ACTION ITEM: After locating "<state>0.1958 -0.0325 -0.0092" in the listing below, copy that line and each one after it exactly, ending with the line that has "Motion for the".
*** DATA BELOW ***
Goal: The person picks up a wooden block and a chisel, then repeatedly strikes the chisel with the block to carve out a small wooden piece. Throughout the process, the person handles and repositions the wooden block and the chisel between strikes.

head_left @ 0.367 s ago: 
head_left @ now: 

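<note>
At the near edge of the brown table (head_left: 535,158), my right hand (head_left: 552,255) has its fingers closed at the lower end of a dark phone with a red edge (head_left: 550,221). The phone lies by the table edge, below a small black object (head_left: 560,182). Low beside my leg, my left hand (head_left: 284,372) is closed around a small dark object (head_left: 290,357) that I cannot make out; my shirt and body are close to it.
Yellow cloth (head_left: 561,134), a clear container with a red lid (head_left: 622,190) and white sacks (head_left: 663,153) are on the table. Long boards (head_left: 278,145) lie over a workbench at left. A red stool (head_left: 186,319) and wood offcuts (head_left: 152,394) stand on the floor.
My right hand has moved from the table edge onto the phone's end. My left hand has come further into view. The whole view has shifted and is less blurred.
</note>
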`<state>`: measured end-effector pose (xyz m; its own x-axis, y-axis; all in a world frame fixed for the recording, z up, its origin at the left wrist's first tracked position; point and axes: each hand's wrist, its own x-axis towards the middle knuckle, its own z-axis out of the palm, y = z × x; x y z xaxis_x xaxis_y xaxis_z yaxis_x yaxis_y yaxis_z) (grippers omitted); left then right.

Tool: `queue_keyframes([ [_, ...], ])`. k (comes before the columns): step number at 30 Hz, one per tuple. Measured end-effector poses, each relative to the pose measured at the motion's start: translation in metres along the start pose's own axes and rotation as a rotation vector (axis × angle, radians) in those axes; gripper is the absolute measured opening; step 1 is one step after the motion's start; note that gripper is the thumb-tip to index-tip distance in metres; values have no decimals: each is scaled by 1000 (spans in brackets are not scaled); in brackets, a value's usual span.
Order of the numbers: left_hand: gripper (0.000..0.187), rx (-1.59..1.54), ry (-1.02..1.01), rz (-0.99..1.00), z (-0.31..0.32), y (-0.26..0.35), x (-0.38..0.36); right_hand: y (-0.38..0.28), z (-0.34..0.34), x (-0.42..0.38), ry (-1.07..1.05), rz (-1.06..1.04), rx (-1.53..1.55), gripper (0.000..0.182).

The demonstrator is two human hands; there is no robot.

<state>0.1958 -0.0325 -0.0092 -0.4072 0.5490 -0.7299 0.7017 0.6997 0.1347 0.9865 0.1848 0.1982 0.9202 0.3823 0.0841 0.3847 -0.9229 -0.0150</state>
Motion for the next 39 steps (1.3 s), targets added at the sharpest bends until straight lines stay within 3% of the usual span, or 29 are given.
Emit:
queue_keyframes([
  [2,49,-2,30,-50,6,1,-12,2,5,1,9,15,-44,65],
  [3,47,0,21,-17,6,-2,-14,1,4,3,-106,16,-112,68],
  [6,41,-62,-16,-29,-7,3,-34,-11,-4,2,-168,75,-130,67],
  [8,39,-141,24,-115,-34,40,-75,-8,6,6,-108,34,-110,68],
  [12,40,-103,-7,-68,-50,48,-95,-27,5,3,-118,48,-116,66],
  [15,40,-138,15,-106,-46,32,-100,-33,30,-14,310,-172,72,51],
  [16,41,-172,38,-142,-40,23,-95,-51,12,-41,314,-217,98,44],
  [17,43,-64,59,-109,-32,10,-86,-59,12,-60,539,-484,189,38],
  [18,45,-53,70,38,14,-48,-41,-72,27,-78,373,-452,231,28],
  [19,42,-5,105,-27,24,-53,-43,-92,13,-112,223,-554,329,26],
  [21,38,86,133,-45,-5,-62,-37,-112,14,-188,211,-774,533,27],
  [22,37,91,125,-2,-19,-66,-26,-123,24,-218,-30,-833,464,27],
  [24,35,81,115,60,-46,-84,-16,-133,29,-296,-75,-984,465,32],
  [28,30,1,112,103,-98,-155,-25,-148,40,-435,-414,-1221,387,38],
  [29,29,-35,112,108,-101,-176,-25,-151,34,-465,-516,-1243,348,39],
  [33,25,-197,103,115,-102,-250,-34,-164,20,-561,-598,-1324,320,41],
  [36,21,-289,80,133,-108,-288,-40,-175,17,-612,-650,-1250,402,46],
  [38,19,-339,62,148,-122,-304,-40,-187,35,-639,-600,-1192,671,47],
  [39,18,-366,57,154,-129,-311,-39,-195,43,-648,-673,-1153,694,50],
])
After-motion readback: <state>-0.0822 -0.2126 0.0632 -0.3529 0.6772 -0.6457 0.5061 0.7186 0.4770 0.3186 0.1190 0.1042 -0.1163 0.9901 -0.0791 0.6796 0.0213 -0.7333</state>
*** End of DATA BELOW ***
OUTPUT OF THE TASK:
<state>0.1958 -0.0325 -0.0092 -0.4072 0.5490 -0.7299 0.7017 0.6997 0.1347 0.9865 0.1848 0.1982 0.9202 0.3823 0.0841 0.3847 -0.9229 -0.0150</state>
Motion for the next 39 steps (1.3 s), targets added at the sharpest bends until straight lines stay within 3% of the usual span, or 29 are given.

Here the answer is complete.